• [Information shown]
►

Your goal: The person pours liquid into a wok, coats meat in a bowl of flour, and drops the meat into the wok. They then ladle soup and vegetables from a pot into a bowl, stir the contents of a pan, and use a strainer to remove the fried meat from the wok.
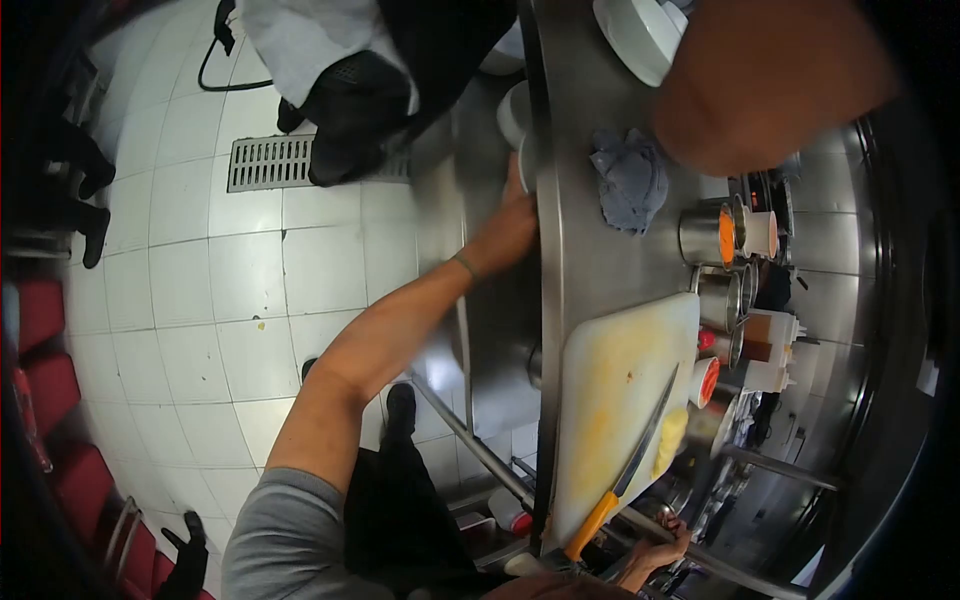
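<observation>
My left hand (505, 235) reaches below the counter edge at upper centre, its fingers partly hidden and closed against a white bowl (528, 160). Another white bowl (514, 115) is beside it. My right hand (665, 548) is at the lower right, beyond the cutting board, by a metal rail; its fingers are curled, and what they hold is too small to tell. A knife with an orange handle (592, 524) lies on the white cutting board (605, 385), beside a pale yellow piece of food (671, 440). A crumpled grey cloth (630, 180) lies on the counter.
Metal pots (706, 236), red-filled containers (704, 383) and sauce bottles (768, 350) line the counter's far side. A large blurred skin-toned shape (770, 85) covers the upper right. People in dark clothes stand on the tiled floor (245, 290), near a drain grate (270, 163).
</observation>
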`<move>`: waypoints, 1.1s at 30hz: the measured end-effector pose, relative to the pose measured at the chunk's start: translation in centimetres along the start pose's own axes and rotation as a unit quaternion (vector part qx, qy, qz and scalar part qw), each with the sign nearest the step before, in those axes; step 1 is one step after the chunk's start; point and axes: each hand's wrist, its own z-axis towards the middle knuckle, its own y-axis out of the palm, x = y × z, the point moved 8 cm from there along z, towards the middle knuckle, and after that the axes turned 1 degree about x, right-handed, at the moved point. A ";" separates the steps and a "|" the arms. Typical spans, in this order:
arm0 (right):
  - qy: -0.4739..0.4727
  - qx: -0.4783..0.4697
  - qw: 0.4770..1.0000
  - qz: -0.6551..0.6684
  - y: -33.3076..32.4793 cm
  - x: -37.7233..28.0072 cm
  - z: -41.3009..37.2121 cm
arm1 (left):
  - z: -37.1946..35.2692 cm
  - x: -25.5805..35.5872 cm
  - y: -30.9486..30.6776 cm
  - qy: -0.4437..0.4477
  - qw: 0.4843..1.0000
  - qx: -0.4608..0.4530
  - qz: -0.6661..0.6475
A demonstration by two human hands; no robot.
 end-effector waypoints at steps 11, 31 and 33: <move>-0.009 0.033 0.999 0.002 0.5 -0.6 -0.6 | -2.5 -3.2 10.1 -0.137 0.923 -0.219 -0.287; -0.051 0.011 0.994 0.095 0.6 -0.1 -0.1 | -3.8 -7.5 10.3 -0.316 0.861 -0.307 -0.253; -0.042 0.005 0.995 0.092 0.4 -0.1 -0.3 | -3.9 -7.0 8.0 -0.319 0.881 -0.285 -0.201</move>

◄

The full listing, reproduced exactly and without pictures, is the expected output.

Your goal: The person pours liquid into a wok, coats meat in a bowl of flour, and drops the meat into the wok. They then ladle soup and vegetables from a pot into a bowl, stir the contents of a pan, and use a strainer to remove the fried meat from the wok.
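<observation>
My left hand (505, 235) reaches below the counter edge at upper centre, its fingers partly hidden and closed against a white bowl (528, 160). Another white bowl (514, 115) is beside it. My right hand (665, 548) is at the lower right, beyond the cutting board, by a metal rail; its fingers are curled, and what they hold is too small to tell. A knife with an orange handle (592, 524) lies on the white cutting board (605, 385), beside a pale yellow piece of food (671, 440). A crumpled grey cloth (630, 180) lies on the counter.
Metal pots (706, 236), red-filled containers (704, 383) and sauce bottles (768, 350) line the counter's far side. A large blurred skin-toned shape (770, 85) covers the upper right. People in dark clothes stand on the tiled floor (245, 290), near a drain grate (270, 163).
</observation>
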`<move>`: waypoints, 1.1s at 30hz: the measured end-effector pose, relative to the pose measured at the chunk's start: translation in centimetres along the start pose's own axes and rotation as a unit quaternion (vector part qx, qy, qz and scalar part qw), each with the sign nearest the step before, in those axes; step 1 is one step after the chunk's start; point and axes: each hand's wrist, its own z-axis towards the middle knuckle, its own y-axis out of the palm, x = y × z, the point moved 8 cm from there along z, towards the middle knuckle, and after that the axes turned 1 degree about x, right-handed, at the moved point. A ";" separates the steps and a "|" the arms. Typical spans, in this order:
arm0 (right):
  - qy: -0.4739..0.4727
  - qx: -0.4783..0.4697
  - qw: 0.4770..1.0000
  - qz: -0.6551..0.6684
  - y: -33.3076..32.4793 cm
  - x: -37.7233..28.0072 cm
  - z: -41.3009..37.2121 cm
arm1 (left):
  - z: -37.1946..35.2692 cm
  - x: -25.5805..35.5872 cm
  - y: -30.9486..30.6776 cm
  - qy: -0.4437..0.4477
  - qw: 0.4843..1.0000
  - qx: -0.4608..0.4530
  - qz: -0.6661..0.6475
A demonstration by two human hands; no robot.
 end-effector waypoints at steps 11, 31 and 33: <move>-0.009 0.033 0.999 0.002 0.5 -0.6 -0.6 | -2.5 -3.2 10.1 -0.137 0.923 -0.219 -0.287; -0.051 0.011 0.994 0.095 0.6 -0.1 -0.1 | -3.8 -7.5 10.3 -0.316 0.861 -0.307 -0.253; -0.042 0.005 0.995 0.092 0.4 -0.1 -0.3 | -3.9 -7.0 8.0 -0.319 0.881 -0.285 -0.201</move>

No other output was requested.